The addition of about 1/2% chromium as an alloying element to steels will prevent the change from iron carbide to graphite. Thus, T-2, T-11, and T- 22 materials with 1/2%, 1-1/4%, and 2-1/4% chromium will not graphitize. However, the microstructures will change from ferrite and pearlite to spheroidized carbides and ferrite.
This change in microstructure occurs at elevated temperatures. As temperature increases, the time for transformation decreases. For example, in SA178 or SA210 steels, spheroidization will occur in a few hours at 1300oF, but will take several years at 800-825oF. For T-22, spheroidization takes many years at 950oF, but less than a year at 1100o F. Thus there is an equivalency between time and temperature; equal changes as viewed in the microstructure occur at different times that depend on the service temperature.

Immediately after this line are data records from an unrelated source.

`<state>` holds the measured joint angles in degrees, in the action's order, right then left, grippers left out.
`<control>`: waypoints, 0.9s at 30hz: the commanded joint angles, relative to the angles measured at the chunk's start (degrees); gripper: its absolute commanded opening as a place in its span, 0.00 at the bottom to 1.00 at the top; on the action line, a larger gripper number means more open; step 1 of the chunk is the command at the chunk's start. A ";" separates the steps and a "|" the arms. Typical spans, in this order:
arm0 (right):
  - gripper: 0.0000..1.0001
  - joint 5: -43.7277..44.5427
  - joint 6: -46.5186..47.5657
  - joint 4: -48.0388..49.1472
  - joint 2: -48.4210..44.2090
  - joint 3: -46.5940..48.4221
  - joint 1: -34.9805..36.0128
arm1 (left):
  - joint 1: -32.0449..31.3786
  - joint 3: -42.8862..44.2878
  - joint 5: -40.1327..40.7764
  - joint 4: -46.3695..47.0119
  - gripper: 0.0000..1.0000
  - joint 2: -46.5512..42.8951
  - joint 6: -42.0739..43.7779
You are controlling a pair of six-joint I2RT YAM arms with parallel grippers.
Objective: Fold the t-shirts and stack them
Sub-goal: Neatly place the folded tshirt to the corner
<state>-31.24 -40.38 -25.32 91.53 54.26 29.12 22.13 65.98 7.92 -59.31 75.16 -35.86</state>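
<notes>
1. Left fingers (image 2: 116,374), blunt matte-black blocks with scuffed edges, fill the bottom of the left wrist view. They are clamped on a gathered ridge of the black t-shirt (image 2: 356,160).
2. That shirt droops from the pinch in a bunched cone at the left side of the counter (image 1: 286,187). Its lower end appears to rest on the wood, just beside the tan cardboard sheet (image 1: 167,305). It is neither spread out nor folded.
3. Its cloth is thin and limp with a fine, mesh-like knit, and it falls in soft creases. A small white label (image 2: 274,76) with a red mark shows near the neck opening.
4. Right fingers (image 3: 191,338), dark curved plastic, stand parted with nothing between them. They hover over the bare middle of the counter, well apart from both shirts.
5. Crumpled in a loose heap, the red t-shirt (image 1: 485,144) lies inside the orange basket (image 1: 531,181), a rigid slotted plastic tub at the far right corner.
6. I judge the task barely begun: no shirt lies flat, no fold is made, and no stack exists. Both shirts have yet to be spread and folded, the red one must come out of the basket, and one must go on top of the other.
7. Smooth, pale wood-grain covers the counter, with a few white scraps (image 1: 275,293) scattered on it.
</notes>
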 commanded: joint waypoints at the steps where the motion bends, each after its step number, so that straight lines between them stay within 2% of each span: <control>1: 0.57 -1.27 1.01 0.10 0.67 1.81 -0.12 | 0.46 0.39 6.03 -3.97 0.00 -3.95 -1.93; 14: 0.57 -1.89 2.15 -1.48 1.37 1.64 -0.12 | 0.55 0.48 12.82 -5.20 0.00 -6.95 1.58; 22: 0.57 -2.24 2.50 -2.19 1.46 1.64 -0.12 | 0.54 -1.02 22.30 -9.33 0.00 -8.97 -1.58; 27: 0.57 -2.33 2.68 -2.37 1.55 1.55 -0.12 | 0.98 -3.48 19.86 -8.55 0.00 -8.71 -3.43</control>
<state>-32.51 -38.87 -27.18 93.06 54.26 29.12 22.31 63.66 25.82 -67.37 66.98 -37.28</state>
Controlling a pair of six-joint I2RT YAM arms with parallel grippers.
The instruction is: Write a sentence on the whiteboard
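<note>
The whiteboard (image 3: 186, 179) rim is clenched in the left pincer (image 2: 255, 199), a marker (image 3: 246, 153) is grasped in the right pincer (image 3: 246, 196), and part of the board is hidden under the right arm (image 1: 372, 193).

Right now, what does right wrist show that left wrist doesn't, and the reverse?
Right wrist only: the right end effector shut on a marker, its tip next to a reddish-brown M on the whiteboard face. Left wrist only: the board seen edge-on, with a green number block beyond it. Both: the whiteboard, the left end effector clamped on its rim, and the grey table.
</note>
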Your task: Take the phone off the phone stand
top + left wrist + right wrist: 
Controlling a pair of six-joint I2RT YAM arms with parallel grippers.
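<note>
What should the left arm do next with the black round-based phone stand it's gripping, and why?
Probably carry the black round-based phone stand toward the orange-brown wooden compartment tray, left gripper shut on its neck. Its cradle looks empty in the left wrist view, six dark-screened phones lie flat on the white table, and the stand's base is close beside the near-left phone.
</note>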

Concomitant with these microstructural changes is a decrease in mechanical properties, tensile strength, hardness, creep strength, etc. All are reduced.
The purpose of a detailed metallurgical analysis of a boiler tube is to identify the root cause of the failure or establish the overall material condition and predict the nearness of failure. The microstructure at the rupture, and the tube in general, play an important role in the re-creation of the thermal history. The microstructures just discussed will provide useful information in the study of high temperature-failures.
Editor's note: Some ASME Boiler and Pressure Vessel Code requirements may have changed because of advances in material technology and/or actual experience. The reader is cautioned to refer to the latest edition of the ASME Boiler and Pressure Vessel Code for current requirements.